» Task objective
Below are entries; copy exactly the lines from the one with "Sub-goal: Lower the" through the one with "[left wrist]", both included, and leave out the rest.

Supplied material below:

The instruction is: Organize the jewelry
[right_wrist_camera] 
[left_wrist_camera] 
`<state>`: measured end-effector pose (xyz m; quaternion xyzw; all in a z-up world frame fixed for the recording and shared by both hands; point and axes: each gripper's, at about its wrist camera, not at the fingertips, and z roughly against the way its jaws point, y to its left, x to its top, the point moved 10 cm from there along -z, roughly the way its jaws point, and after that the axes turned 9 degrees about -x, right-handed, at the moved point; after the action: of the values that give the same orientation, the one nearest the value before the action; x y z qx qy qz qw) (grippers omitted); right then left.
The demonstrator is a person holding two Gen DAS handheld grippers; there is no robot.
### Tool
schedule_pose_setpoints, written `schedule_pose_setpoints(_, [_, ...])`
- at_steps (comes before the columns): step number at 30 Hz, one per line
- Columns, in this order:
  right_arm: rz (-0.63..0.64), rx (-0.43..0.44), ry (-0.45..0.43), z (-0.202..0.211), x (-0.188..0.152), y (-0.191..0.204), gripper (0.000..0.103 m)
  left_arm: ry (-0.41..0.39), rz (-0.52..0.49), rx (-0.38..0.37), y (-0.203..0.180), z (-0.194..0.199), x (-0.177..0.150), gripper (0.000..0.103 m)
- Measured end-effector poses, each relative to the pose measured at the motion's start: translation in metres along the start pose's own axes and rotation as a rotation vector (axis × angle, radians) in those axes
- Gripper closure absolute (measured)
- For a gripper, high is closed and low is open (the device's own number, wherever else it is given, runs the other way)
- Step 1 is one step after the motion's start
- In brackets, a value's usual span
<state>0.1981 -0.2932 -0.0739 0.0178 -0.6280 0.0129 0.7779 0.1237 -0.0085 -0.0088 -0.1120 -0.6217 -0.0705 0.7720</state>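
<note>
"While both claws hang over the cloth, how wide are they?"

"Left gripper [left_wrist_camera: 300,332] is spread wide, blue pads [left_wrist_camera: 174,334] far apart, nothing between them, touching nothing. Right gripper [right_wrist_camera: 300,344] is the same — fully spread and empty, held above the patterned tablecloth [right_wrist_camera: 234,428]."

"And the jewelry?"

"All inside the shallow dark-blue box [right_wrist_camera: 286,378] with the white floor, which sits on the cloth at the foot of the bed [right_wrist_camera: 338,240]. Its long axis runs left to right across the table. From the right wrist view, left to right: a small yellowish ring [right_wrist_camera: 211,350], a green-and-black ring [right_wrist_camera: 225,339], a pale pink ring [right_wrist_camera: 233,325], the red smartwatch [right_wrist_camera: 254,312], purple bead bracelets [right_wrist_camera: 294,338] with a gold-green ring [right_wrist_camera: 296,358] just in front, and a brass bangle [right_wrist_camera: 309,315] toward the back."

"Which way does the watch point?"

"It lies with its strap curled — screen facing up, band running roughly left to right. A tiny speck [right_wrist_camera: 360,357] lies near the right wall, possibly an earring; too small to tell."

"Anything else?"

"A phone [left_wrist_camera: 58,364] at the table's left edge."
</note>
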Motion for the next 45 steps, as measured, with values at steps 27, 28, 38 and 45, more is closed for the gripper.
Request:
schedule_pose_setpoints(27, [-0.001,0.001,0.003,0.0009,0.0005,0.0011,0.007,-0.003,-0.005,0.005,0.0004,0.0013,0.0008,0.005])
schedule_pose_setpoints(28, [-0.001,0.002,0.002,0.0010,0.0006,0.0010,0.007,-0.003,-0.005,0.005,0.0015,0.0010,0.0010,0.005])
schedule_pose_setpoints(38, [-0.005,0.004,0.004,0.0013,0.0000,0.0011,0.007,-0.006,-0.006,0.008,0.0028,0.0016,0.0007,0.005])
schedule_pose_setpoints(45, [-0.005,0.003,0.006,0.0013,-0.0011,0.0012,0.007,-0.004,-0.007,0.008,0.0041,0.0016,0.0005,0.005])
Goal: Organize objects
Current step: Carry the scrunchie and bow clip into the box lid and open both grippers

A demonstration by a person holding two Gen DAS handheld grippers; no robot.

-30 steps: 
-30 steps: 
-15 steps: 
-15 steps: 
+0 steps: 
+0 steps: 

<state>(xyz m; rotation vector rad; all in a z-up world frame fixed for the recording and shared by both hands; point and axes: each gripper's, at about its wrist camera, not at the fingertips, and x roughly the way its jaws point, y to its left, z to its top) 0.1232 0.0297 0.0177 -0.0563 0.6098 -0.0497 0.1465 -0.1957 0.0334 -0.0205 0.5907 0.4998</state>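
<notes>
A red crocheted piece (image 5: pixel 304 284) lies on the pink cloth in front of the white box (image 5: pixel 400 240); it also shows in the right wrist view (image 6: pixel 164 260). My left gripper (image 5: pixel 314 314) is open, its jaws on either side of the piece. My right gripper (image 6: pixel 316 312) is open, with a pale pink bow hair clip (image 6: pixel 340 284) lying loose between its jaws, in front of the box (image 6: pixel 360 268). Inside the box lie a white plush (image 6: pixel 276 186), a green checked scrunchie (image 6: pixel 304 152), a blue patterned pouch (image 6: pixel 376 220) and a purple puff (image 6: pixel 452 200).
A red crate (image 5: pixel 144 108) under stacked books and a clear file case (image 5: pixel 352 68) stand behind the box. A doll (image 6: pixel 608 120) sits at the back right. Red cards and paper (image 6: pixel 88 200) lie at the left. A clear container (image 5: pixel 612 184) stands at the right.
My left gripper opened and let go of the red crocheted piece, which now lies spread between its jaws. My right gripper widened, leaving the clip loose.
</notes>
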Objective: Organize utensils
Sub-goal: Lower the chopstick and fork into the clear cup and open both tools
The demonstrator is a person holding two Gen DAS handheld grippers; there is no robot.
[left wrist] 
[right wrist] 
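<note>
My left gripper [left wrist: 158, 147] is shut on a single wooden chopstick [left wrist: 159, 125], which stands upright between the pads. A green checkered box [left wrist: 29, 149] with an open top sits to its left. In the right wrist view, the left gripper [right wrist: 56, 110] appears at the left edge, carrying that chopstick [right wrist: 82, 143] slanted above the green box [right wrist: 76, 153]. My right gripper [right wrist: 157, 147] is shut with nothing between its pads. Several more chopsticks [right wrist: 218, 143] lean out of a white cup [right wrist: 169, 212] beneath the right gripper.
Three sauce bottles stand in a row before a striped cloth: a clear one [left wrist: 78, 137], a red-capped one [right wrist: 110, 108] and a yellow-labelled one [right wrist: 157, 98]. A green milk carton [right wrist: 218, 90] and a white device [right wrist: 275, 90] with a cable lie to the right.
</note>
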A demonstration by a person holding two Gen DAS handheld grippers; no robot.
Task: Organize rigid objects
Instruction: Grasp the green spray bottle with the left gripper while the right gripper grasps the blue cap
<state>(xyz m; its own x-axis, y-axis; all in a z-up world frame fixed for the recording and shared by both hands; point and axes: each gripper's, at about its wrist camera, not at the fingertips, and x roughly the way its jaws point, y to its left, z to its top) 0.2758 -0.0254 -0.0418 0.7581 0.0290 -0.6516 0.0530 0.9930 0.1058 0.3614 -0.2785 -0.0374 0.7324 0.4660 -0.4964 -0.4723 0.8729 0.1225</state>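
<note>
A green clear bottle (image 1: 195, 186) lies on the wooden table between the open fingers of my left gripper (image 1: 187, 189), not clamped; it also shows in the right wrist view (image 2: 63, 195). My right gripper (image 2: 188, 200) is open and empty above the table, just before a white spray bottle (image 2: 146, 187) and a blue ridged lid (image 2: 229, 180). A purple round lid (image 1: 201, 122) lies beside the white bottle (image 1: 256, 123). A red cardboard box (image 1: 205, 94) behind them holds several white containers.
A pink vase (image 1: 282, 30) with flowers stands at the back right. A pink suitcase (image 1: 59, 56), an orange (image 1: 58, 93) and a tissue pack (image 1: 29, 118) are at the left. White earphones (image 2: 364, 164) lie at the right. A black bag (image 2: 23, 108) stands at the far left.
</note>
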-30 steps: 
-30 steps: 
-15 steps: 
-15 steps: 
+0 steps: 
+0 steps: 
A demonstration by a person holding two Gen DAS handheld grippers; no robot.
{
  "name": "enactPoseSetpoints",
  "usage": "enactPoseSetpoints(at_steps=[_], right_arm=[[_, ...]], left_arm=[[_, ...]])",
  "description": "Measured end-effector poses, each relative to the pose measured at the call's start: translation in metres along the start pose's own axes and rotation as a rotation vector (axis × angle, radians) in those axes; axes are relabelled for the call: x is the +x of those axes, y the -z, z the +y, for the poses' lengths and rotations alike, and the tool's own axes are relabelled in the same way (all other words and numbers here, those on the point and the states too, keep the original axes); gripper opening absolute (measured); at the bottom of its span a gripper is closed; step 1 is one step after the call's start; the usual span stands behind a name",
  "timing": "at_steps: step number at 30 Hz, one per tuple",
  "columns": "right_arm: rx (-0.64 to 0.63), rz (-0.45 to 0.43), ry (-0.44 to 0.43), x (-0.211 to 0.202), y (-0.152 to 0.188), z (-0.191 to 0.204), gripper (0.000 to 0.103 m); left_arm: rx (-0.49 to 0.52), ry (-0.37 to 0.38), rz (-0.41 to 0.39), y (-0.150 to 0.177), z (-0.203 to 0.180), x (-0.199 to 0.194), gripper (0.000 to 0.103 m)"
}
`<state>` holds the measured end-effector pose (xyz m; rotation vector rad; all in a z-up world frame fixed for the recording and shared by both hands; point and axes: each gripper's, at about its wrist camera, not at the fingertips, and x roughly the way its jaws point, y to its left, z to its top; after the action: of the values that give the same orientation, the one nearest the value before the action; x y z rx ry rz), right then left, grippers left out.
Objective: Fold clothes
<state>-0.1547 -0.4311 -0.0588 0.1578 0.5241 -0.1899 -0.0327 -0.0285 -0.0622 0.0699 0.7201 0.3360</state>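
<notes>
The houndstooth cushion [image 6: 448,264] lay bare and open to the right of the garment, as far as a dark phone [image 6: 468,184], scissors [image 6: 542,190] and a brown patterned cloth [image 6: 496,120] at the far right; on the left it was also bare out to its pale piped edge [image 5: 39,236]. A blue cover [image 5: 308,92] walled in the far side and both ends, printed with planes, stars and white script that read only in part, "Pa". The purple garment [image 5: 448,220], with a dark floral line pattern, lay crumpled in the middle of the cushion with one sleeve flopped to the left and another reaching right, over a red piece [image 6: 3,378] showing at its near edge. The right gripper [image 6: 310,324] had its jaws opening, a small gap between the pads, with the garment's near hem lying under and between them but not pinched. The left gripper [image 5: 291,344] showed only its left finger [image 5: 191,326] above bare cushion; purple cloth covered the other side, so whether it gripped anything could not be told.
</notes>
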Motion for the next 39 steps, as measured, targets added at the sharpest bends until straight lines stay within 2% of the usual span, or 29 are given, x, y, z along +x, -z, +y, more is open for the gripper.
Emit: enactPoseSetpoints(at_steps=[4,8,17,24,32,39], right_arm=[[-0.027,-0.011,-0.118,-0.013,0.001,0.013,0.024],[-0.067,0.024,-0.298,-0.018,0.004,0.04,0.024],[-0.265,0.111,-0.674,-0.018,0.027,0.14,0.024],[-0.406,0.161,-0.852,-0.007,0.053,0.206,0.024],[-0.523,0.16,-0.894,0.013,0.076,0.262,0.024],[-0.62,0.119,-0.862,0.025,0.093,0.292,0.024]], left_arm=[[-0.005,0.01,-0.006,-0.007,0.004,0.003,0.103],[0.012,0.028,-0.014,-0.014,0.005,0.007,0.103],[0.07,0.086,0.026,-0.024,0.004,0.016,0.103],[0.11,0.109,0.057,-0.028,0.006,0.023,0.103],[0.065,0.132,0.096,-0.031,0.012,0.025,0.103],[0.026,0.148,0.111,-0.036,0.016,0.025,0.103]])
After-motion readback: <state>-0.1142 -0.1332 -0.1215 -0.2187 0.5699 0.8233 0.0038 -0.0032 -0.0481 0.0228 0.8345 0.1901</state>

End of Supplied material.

» Exercise response
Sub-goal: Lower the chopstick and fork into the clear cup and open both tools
The demonstrator is a person holding two Gen DAS handheld grippers; there is no robot.
[left wrist] 

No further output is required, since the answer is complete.